I think on days where I doubt my sanity I need to remember I have some way to go to catch up.
|
|
4,156 posts
|
Post by kathryn on Oct 21, 2020 11:01:14 GMT
Depressed. So we've had confirmation that the strategic direction for the company is to outsource most of my department's jobs. Expected to transfer work over the next year or so. Pretty sure I'm going to be redundant this time around.
|
|
|
Post by Forrest on Oct 21, 2020 11:24:12 GMT
kathryn that's awful and I know there's nothing to say to soften the blow, really. Under normal circumstances I could say that things will get better but this is a luxury that the current crisis doesn't afford. That said, sending a big virtual hug your way. (And fingers crossed that things perhaps don't end in the worst case scenario.) peggs, your little stories both make me smile and sometimes completely baffle me. But your sanity seems to be firmly in place. :)
|
|
5,707 posts
|
Post by lynette on Oct 21, 2020 13:36:14 GMT
Kathryn -I can only send sympathy and hopes that you can move onto something better eventually. Peggs - if there isn’t a sit com to be made of your life, I’m a Dutch uncle. No idea why the uncle always had to be Dutch. Could be a good character to introduce.
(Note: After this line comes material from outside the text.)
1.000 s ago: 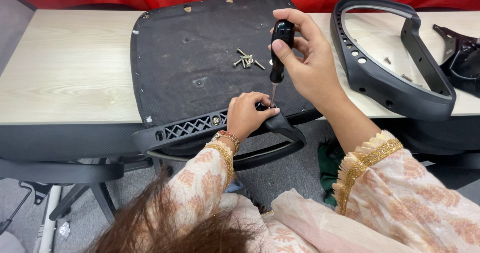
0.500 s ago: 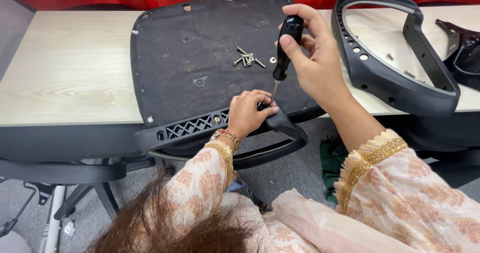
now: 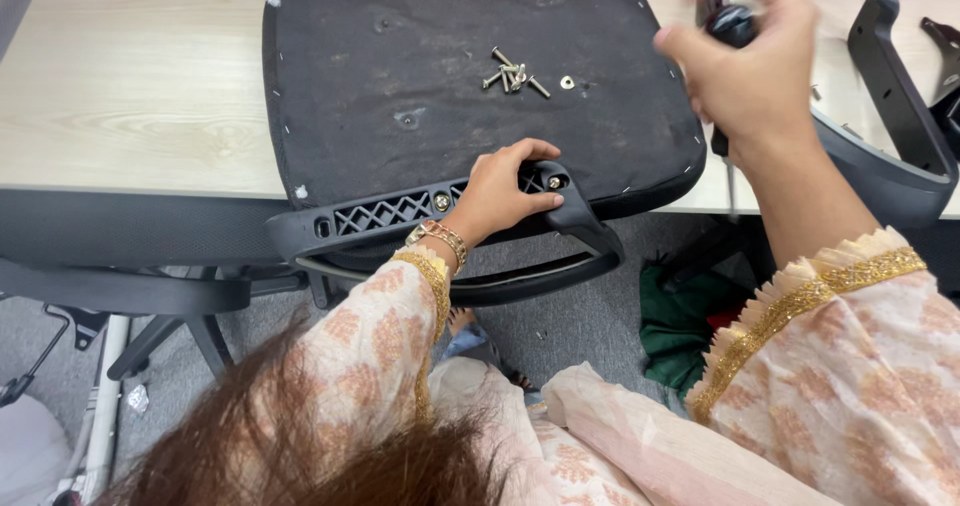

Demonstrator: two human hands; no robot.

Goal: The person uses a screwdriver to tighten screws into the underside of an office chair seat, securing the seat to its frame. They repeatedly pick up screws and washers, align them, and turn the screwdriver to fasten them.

Toddler day: high point so far is him running at top speed round the kitchen island yelling ‘hydrated ‘
|
|
|
Post by Deleted on Oct 21, 2020 14:41:19 GMT
It infuriates me that companies are allowed to call it "redundancy". The point of redundancy is supposed to be so companies can shed staff when there's no work for them to do, not so they can treat people like crap and get away with it.
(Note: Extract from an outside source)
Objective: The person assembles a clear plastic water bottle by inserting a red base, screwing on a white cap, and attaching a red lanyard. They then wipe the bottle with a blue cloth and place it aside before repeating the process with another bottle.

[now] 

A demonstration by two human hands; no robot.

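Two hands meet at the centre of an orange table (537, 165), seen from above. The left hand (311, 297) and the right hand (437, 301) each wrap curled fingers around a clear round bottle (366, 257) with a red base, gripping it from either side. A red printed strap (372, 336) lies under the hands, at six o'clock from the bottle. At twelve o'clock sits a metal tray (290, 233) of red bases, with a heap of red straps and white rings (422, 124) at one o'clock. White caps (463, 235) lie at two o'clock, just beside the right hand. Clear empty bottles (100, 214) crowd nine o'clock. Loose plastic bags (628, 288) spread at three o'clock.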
I've only seen one genuine redundancy in my life, when a colleague's project came to an end and he refused to retrain in any of the company's other products so he had to be made redundant because the company had no other work that he was willing to do. (That was a good company. He was the only redundancy in the entire history of the business under its founders and original owners, so I tend look askance at management who claim that cost cutting staff reductions are an inevitable part of running a company because I worked at a counterexample.) Every other "redundancy" I've seen has either been the company screwing up and being unable to pay everyone or the company wanting to pay people less money to do the same work. In all those cases there was plenty of work to be done but the company wanted it done on the cheap. That's not redundancy.
|
|
1,863 posts
|
Post by NeilVHughes on Oct 21, 2020 15:03:35 GMT
kathryn depending on your position this could be an opportunity. Be positive and supportive, get involved in the roadmap, support the identification of the skills and processes that are being outsourced and support the training of the new team. This is a tough ask but your current employer may find new areas in your skill set, project management, process mapping, an excellent trainer........ which could open new opportunities with your current employer or open opportunities with the outsourcing company. I have used similar positions in my career to build my experience and find new opportunities, it is going to happen so jump in and see where it takes you. Hopefully in a years time the job market will have improved and your experience during the year can be used as the springboard to your next challenge.
|
|
2,389 posts
|
Post by peggs on Oct 21, 2020 19:58:45 GMT
kathryn that's cruddy news, feeling for you. The house still smells very strongly of bonfire. My mother is brushing her teeth extra to keep covid at bay but not washing her hands when she returns from shops etc. Work took back my iffy laptop that had stopped working remotely and gave me one that doesn't work anywhere (it's clearly one someone else had returned and I think has just sat in a cupboard and then sent back out with original faults on it and all the food or whatever it was that it was covered in). My respite is virtual hay festival talks, interviews with farmers, online poetry courses and all those other things that are now accessible if you can stomach an endless zoom call etc.